Это самый деликатный пункт. Мне пришлось признаться, что Жоржу не удалось получить их; но я дал ему слово, что завтра сам отправлюсь за ними. Как мне показалось, он боится, чтобы Пассаван не удержал их в качестве залога; я не могу допустить этого ни на мгновение.
Вчера, написав эти страницы, я сидел в кабинете, как вдруг услышал, что меня зовет Оливье. Я подбежал к нему.
— Я сам бы пришел к тебе, если бы не чувствовал себя таким слабым, — сказал он. — Я хотел встать, но у меня закружилась голова, и я испугался, что упаду. Нет, нет, сейчас мне совсем неплохо, наоборот… Но мне хочется поговорить с тобой. Обещай, пожалуйста… никогда не стараться узнать, почему позавчера я хотел лишить себя жизни. Мне кажется, я сам уже не знаю почему. Я хотел бы сказать это — правда! — но не мог бы… Только не думай, пожалуйста, что причиной является какое-нибудь таинственное событие в моей жизни, что-нибудь такое, чего ты не знаешь. — Затем, понизив немного голос: — Не воображай также, что я сделал это из стыда…

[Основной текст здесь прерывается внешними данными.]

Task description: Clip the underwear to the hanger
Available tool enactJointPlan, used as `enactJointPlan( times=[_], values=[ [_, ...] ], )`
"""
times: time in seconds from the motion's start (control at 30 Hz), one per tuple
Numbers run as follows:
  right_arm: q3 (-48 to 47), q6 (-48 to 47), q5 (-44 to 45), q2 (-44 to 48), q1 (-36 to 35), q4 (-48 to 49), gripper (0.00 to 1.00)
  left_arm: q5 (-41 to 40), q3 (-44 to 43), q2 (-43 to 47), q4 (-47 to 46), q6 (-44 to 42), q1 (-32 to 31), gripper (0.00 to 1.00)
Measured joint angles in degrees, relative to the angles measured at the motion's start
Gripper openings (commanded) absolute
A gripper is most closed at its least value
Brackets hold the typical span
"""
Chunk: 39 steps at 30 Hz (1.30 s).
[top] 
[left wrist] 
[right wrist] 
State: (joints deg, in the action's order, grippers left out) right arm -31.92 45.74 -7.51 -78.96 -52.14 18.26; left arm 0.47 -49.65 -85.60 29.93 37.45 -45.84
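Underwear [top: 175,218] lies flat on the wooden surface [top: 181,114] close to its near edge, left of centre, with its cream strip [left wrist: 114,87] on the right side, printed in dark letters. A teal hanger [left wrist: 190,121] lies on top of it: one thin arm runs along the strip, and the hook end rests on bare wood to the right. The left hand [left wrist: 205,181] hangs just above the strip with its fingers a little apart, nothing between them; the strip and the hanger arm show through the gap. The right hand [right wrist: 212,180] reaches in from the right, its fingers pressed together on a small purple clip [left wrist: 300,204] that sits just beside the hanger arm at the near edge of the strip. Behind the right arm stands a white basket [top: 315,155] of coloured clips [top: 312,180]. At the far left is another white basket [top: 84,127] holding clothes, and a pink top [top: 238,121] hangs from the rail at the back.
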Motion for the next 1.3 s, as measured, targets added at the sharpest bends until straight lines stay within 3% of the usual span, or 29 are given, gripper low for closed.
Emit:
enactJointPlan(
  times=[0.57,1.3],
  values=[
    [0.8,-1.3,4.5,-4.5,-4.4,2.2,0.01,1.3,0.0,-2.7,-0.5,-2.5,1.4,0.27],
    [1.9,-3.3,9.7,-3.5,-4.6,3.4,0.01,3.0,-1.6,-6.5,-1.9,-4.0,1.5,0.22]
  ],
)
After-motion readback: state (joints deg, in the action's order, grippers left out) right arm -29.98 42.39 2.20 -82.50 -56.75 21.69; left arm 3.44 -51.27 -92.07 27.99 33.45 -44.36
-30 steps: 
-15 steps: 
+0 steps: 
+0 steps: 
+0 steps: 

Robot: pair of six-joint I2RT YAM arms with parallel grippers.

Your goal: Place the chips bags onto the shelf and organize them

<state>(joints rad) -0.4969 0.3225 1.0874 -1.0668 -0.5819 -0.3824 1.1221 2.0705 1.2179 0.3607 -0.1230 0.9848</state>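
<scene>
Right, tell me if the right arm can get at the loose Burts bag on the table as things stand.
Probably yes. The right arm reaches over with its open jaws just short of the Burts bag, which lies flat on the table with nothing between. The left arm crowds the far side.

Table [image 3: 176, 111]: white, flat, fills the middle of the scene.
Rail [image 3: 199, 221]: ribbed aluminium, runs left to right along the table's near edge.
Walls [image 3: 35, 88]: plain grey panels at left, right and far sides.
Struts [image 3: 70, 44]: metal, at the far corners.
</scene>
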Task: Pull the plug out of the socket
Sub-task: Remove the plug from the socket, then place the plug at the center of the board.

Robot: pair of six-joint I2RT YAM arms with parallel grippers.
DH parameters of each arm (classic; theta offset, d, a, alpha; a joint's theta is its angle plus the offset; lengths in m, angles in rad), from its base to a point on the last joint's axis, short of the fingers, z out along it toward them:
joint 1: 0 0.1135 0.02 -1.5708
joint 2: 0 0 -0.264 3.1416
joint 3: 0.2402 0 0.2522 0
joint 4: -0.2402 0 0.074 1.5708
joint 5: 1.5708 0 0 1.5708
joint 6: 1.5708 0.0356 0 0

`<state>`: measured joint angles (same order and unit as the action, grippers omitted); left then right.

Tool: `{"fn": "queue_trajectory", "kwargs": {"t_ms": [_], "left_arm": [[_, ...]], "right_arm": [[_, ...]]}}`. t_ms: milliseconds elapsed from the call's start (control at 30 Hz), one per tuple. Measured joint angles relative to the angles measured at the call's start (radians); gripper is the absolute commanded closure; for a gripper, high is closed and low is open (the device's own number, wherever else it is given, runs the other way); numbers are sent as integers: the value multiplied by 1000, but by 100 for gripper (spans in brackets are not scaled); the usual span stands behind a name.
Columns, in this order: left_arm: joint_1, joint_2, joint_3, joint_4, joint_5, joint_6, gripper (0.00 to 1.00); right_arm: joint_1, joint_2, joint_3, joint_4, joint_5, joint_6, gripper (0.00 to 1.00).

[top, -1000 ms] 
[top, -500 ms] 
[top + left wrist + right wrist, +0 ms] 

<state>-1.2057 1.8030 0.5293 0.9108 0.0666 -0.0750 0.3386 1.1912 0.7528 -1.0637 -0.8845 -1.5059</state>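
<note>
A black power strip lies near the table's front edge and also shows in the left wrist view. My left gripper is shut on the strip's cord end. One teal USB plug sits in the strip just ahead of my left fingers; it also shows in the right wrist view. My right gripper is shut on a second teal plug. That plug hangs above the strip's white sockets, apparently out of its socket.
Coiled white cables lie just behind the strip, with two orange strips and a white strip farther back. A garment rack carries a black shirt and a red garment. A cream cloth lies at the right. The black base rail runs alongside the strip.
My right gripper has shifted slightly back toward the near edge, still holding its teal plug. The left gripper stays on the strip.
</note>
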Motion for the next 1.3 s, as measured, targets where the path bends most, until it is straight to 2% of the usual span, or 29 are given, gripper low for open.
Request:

Хотя в комнате было темно, он спрятал свое лицо у меня на плече.
— Или если я стыжусь, то стыжусь этого банкета, стыжусь своего опьянения, своей горячности, своих слез и этих летних месяцев… и того, что так плохо ждал тебя.
Потом он стал уверять меня, что теперь он отказывается узнавать себя во всем этом, что именно это он и решил убить, убил, вычеркнул из своей жизни.
В самом его возбуждении я чувствовал слабость и, не говоря ни слова, стал баюкать его, как ребенка. Он испытывал, вероятно, потребность в покое, замолчал, и я подумал, что он заснул; но спустя некоторое время я услышал его шепот:
— С тобой я слишком счастлив, чтобы заснуть.
Он не позволял мне покинуть его до утра.